Optional field with strict format

Tags:

nom

I am trying to build nom parser to examine URLs with ID as UUID

rooms/e19c94cf-53eb-4048-9c94-7ae74ff6d912

I created the following:

extern crate uuid;
use uuid::Uuid;

named!(room_uuid<&str, Option<Uuid>>,
    do_parse!(
        tag_s!("rooms") >>
        id: opt!(complete!(preceded!(
            tag_s!("/"),
            map_res!(take_s!(36), FromStr::from_str)
        ))) >>

        (id)
    )
);

It handles almost all cases well:

assert_eq!(room_uuid("rooms"), Done("", None));
assert_eq!(room_uuid("rooms/"), Done("/", None));
assert_eq!(room_uuid("rooms/e19c94cf-53eb-4048-9c94-7ae74ff6d912"), Done("", Some(Uuid::parse_str("e19c94cf-53eb-4048-9c94-7ae74ff6d912").unwrap())));

Except cases where ID is not a valid UUID:

assert!(room_uuid("rooms/123").is_err()); # it fails
# room_uuid("rooms/123").to_result() => Ok(None)

As far as I understand it happens because opt! converts inner Err into None.

I would like to have ID as optional section but if it is present it should be a valid UUID.
Unfortunately, I don't understand how to combine both those things: optionality and strict format.

897

asked Feb 13 '18 20:02

2 Answers

I've only started working with nom myself in the last couple of weeks but I found one way of solving this.

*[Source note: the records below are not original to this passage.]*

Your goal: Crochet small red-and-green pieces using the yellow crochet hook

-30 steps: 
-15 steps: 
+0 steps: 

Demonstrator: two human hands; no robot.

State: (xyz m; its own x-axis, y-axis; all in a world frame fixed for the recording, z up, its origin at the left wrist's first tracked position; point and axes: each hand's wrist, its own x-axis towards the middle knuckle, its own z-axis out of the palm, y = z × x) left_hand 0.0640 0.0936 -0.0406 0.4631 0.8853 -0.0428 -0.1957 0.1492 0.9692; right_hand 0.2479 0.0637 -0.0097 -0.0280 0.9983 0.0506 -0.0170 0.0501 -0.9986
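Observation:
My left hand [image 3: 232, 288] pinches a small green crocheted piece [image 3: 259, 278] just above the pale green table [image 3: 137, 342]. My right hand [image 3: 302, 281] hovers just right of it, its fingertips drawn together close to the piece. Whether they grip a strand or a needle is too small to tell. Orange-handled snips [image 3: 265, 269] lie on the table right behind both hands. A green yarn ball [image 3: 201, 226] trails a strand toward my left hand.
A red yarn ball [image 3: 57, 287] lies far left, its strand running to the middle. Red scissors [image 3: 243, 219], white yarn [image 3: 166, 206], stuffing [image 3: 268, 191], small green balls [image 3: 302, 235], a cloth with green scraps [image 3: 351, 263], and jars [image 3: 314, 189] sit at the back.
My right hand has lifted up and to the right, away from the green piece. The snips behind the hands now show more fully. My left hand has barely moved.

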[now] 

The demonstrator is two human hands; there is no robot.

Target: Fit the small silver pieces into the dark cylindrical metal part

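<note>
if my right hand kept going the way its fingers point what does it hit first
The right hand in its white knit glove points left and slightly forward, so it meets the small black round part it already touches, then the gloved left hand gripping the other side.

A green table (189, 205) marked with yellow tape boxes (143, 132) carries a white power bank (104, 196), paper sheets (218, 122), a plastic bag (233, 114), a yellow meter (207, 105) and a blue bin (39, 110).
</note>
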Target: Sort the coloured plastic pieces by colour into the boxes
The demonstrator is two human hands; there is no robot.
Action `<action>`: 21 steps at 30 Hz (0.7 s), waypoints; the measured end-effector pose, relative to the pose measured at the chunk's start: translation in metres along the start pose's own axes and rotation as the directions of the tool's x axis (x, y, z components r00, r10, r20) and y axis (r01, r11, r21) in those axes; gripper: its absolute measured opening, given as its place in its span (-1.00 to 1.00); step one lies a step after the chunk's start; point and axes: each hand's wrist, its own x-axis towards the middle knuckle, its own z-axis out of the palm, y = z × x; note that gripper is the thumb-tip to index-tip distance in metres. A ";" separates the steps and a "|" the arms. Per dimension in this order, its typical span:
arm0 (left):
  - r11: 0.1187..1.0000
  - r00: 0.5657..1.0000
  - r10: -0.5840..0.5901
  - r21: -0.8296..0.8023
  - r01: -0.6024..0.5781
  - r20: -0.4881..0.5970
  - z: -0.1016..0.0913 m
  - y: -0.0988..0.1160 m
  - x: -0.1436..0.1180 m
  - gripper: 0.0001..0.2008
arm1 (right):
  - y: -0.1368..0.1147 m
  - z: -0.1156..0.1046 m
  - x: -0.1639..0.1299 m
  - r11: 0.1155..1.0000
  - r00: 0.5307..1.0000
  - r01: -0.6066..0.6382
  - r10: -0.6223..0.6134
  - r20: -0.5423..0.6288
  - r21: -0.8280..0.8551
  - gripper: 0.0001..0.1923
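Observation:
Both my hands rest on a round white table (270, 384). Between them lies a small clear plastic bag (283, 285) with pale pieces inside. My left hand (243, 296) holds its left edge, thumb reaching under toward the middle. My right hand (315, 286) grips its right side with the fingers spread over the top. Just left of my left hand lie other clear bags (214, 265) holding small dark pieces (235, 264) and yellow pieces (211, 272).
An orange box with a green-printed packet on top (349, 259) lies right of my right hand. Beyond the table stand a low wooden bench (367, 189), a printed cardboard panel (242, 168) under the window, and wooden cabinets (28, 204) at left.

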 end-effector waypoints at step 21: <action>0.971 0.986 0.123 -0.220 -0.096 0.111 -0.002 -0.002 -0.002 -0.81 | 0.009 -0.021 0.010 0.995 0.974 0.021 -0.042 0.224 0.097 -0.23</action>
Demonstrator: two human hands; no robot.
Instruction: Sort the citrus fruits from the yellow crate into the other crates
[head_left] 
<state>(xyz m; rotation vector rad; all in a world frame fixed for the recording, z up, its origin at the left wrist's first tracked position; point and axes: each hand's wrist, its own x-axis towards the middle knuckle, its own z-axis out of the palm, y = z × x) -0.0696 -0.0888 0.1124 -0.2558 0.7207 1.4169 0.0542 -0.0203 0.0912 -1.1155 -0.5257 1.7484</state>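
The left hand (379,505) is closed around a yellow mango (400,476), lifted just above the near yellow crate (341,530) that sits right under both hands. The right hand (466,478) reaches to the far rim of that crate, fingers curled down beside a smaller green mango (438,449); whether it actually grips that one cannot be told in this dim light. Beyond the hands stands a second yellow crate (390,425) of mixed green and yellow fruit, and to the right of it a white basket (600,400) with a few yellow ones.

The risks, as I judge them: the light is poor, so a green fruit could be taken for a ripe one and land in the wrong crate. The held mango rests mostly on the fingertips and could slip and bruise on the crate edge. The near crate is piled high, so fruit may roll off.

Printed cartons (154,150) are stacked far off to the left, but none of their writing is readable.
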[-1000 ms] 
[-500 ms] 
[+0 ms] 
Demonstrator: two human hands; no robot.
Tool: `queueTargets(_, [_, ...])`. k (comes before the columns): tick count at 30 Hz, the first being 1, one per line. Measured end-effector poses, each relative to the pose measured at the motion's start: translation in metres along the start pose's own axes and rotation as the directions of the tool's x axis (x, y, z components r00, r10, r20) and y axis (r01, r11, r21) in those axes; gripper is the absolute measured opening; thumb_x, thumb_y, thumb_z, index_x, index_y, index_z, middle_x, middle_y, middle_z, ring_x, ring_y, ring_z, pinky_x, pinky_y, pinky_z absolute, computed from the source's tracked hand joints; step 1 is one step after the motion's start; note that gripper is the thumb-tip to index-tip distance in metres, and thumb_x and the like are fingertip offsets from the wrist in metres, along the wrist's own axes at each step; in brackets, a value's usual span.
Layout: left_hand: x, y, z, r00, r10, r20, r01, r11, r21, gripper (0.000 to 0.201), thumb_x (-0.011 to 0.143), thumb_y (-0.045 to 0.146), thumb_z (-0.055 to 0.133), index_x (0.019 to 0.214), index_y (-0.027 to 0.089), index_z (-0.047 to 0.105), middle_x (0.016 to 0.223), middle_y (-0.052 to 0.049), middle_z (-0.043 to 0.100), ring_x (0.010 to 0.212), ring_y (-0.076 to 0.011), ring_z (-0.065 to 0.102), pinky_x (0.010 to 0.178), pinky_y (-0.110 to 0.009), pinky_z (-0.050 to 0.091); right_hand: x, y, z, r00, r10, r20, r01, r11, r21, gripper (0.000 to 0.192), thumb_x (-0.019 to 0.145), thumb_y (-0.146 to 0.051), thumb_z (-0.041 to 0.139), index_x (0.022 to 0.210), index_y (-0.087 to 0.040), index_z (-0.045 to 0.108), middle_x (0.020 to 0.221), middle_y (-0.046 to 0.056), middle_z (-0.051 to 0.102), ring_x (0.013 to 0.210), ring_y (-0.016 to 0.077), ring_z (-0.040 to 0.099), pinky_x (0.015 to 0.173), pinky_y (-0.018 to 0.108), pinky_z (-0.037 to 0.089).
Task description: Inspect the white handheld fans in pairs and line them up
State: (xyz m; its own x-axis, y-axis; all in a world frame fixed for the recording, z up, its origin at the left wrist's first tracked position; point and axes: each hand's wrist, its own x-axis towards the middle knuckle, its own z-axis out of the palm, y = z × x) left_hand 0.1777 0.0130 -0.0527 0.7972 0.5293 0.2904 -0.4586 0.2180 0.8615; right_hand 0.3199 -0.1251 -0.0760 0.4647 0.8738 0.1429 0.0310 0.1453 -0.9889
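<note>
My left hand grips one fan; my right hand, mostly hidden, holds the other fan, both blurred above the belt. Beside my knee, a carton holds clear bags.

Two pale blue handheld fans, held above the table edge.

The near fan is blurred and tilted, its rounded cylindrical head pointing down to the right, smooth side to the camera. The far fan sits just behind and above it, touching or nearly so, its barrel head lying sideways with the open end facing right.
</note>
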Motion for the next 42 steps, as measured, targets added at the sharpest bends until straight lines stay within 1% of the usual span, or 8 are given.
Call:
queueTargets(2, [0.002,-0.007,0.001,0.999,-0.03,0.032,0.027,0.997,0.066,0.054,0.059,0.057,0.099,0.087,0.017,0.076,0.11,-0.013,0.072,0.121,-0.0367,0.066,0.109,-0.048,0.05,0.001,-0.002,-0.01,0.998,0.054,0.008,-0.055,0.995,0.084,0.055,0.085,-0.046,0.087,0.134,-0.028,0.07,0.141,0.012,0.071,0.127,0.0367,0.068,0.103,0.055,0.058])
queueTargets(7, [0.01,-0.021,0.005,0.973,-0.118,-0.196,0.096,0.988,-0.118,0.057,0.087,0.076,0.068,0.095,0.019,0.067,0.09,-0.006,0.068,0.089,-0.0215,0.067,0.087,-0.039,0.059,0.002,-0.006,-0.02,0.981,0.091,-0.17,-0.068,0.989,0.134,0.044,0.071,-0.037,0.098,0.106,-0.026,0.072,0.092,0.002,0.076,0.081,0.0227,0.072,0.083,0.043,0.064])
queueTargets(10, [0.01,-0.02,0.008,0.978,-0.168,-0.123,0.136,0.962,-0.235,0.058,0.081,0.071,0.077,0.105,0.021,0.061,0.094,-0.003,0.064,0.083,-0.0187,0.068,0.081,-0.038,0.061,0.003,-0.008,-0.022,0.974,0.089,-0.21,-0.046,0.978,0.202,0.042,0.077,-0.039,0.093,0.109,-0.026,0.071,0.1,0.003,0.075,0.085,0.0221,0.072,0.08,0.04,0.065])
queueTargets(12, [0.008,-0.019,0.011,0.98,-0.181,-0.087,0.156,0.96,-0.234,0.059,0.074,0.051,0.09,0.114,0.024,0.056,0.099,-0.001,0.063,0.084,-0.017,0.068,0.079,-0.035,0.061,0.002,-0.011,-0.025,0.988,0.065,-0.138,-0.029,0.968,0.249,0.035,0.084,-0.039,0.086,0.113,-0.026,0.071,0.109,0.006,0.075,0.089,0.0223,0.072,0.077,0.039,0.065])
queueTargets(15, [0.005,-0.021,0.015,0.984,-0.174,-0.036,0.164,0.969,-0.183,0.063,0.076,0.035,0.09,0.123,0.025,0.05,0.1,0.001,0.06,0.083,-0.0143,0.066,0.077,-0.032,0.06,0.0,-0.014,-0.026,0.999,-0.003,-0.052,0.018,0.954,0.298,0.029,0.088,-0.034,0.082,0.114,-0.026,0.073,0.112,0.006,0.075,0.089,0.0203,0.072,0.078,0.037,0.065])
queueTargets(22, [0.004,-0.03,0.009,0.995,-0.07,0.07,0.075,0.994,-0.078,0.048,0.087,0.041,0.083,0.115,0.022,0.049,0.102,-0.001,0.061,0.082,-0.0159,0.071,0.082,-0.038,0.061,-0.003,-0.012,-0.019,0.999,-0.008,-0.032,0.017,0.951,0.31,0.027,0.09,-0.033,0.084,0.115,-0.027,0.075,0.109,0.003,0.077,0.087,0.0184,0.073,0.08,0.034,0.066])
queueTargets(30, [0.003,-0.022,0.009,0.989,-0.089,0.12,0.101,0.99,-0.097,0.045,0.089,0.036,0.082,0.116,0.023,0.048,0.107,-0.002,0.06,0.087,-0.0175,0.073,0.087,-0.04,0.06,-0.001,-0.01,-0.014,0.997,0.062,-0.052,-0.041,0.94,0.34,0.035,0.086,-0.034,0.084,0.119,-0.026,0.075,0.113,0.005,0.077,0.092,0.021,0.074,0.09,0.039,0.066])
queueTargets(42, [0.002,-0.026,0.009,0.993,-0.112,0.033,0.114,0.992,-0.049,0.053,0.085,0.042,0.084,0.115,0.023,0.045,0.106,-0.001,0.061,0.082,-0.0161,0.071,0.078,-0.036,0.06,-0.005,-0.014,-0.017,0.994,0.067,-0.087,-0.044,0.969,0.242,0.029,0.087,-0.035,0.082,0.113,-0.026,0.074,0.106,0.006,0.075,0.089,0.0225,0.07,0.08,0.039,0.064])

It doesn't fit exclusively within a macro but it does give the correct behavior with one modification. I swallow the / rather than leave it dangling after when a UUID is not given.

#[macro_use]
extern crate nom;
extern crate uuid;

use std::str::FromStr;
use nom::IResult;
use uuid::Uuid;

fn room_uuid(input: &str) -> IResult<&str, Option<Uuid>> {
    // Check that it starts with "rooms"
    let res = tag_s!(input, "rooms");
    let remaining = match res {
        IResult::Incomplete(i) => return IResult::Incomplete(i),
        IResult::Error(e) => return IResult::Error(e),
        IResult::Done(i, _) => i
    };

    // If a slash is not present, return early
    let optional_slash = opt!(remaining, tag_s!("/"));
    let remaining = match optional_slash {
        IResult::Error(_) |
        IResult::Incomplete(_) => return IResult::Done(remaining, None),
        IResult::Done(i, _) => i
    };

    // If something follows a slash, make sure
    // it's a valid UUID
    if remaining.len() > 0 {
        let res = complete!(remaining, map_res!(take_s!(36), FromStr::from_str));
        match res {
            IResult::Done(i, o) => IResult::Done(i, Some(o)),
            IResult::Error(e) => IResult::Error(e),
            IResult::Incomplete(n) => IResult::Incomplete(n)
        }
    } else {
        // This branch allows for "rooms/"
        IResult::Done(remaining, None)
    }
}

#[test]
fn match_room_plus_uuid() {
    use nom::IResult::*;

    assert_eq!(room_uuid("rooms"), Done("", None));
    assert_eq!(room_uuid("rooms/"), Done("", None));
    assert_eq!(room_uuid("rooms/e19c94cf-53eb-4048-9c94-7ae74ff6d912"), Done("", Some(Uuid::parse_str("e19c94cf-53eb-4048-9c94-7ae74ff6d912").unwrap())));
    assert!(room_uuid("rooms/123").is_err());
}

125

answered Nov 15 '22 08:11

Mike Cluck

Ok, so I got it working with nom and the extended URL format api/v1/rooms/UUID/tracks/UUID.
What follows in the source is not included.